Starting with the line that contains "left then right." and stopping after the line that contains "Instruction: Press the", copy the entries below exactly. Include nothing else.
BEGIN DATASET
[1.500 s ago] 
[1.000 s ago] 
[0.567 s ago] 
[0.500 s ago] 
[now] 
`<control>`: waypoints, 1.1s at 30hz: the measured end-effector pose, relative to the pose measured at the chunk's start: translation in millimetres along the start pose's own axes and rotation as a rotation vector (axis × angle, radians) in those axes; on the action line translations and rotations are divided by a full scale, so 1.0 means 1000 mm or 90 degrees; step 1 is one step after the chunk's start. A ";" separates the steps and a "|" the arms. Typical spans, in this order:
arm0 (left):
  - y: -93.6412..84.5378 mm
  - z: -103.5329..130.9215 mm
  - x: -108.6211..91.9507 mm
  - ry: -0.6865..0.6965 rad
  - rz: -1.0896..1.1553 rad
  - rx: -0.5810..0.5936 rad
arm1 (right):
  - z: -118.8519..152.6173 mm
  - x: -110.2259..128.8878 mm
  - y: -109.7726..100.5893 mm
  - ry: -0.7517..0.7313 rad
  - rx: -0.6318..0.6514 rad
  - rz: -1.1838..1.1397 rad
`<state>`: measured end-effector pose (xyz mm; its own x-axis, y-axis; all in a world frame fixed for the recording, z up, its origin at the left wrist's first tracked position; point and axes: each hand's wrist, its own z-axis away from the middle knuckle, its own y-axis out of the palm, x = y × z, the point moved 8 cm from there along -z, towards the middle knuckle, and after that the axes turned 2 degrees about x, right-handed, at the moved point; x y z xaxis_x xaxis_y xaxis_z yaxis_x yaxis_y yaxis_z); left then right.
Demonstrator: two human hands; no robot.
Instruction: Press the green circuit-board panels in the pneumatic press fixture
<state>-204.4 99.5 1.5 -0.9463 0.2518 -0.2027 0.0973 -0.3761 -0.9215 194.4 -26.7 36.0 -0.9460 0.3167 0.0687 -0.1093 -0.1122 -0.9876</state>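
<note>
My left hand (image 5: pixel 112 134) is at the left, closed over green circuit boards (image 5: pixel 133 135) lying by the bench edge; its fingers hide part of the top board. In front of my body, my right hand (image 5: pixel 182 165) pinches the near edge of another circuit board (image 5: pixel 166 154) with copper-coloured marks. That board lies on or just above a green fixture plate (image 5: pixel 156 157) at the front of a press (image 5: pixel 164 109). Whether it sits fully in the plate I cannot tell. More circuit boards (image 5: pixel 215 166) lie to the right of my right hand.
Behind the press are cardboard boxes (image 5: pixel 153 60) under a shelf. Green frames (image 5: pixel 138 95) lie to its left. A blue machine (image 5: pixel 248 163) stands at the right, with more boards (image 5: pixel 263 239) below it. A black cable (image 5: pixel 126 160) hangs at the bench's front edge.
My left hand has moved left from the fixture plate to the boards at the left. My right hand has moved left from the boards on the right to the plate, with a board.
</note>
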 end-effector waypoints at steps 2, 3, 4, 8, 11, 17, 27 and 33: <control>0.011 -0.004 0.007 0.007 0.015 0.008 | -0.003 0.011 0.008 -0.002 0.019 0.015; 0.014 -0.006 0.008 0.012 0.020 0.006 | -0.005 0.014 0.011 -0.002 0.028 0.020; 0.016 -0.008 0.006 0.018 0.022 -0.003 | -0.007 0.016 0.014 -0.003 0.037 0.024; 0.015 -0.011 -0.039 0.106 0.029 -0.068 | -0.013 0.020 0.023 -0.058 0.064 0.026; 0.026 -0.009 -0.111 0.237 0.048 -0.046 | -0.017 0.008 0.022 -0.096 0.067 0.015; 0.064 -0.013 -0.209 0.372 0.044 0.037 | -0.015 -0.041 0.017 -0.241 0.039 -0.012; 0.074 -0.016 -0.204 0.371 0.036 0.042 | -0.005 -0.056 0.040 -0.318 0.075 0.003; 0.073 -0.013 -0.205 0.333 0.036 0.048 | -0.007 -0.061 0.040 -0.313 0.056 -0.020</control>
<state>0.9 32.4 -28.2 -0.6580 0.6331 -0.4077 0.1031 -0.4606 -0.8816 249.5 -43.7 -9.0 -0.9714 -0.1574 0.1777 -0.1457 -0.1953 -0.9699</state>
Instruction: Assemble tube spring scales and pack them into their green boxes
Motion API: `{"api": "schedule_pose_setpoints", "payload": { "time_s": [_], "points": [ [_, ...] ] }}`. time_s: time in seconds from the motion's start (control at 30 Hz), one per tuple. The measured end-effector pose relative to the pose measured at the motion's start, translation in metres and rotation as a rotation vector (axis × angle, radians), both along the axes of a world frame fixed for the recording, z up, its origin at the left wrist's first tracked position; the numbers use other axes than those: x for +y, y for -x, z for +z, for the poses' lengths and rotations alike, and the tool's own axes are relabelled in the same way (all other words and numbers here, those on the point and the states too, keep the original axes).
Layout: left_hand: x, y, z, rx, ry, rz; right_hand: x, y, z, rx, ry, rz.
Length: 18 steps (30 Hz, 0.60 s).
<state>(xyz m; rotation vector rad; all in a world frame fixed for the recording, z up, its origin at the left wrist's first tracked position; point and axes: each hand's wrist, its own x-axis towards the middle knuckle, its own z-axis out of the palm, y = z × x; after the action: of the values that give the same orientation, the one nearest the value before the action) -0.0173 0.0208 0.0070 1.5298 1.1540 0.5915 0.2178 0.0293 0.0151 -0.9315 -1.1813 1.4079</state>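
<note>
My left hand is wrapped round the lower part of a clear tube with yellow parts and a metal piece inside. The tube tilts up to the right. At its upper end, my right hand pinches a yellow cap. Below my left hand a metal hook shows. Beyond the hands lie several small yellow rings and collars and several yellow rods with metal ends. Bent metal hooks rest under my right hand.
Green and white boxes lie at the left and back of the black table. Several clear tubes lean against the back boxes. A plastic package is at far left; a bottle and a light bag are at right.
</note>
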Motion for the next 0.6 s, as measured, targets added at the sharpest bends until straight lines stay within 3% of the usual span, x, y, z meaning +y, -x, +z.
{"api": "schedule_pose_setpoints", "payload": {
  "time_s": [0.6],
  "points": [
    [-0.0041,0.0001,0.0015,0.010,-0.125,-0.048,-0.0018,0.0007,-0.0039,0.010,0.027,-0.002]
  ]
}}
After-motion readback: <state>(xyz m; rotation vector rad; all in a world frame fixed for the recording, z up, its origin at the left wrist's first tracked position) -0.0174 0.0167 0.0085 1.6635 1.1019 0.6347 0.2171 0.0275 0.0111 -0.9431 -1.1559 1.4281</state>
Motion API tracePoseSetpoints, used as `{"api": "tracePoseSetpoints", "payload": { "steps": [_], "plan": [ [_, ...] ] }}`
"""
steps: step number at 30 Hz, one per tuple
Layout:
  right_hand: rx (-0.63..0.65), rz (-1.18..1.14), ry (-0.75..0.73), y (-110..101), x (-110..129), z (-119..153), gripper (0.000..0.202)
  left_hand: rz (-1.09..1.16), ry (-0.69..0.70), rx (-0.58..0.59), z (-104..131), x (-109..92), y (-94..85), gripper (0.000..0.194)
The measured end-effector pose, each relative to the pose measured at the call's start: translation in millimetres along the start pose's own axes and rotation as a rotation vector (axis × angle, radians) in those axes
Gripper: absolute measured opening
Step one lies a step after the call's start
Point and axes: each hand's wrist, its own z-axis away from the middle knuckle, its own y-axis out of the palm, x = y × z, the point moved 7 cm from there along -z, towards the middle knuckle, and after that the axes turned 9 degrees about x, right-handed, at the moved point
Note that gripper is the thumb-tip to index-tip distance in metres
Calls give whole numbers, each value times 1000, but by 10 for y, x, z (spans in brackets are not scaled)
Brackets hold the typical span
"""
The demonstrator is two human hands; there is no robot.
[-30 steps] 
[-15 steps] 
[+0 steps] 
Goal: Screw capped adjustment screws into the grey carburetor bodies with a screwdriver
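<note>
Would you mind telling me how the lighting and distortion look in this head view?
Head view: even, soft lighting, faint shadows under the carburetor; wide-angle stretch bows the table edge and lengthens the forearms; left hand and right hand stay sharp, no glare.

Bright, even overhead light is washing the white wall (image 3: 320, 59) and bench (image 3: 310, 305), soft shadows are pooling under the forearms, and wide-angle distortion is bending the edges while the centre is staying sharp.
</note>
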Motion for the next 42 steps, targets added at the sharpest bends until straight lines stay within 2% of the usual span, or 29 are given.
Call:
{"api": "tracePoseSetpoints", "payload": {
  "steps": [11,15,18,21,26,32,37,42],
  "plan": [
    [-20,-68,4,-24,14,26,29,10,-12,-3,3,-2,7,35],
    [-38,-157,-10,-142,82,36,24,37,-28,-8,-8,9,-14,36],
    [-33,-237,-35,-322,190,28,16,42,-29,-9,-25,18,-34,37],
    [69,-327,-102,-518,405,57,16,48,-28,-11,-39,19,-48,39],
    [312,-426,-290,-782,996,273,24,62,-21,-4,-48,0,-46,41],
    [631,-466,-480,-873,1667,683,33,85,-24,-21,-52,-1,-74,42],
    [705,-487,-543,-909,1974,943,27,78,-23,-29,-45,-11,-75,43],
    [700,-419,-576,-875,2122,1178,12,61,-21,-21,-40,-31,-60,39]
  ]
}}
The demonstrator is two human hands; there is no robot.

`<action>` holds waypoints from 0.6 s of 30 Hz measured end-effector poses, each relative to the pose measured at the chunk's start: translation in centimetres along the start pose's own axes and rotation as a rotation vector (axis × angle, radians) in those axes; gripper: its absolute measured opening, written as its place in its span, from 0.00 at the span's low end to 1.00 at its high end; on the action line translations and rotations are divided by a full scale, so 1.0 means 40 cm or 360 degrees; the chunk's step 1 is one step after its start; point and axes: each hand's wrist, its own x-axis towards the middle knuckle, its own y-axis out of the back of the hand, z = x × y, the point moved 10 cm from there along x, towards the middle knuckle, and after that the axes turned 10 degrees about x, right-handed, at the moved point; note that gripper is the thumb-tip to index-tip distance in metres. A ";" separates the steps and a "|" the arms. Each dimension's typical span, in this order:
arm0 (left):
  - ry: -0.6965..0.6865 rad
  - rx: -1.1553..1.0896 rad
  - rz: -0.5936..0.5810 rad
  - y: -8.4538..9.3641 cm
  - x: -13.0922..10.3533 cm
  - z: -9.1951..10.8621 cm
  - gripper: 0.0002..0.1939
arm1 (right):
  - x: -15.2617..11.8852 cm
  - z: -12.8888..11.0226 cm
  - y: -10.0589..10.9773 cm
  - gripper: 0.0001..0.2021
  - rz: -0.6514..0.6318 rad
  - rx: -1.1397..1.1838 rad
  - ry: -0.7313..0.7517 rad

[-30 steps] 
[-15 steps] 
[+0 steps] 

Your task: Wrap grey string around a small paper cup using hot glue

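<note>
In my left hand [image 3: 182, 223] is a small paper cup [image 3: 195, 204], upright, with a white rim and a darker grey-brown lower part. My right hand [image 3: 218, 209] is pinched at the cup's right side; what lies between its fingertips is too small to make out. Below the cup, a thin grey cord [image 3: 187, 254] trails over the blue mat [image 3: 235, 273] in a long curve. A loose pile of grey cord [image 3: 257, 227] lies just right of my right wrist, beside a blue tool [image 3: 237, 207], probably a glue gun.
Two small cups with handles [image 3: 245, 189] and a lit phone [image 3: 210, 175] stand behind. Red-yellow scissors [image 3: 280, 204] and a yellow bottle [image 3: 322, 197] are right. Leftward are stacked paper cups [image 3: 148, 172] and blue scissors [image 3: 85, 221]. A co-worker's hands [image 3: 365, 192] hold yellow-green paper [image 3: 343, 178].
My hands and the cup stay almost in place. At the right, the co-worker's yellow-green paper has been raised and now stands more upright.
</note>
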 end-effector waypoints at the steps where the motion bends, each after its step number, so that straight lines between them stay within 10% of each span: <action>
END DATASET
_SOLUTION TO THIS TASK:_
`<state>`: measured end-effector pose (xyz mm; its own x-axis, y-axis; all in a world frame fixed for the recording, z up, its origin at the left wrist's first tracked position; point and axes: each hand's wrist, its own z-axis away from the middle knuckle, its own y-axis out of the palm, x = y × z, the point moved 8 cm from there along -z, towards the middle knuckle, and after that the axes turned 2 degrees about x, right-handed, at the moved point; x y z xaxis_x xaxis_y xaxis_z yaxis_x yaxis_y yaxis_z); left then right.
Demonstrator: two human hands; no robot.
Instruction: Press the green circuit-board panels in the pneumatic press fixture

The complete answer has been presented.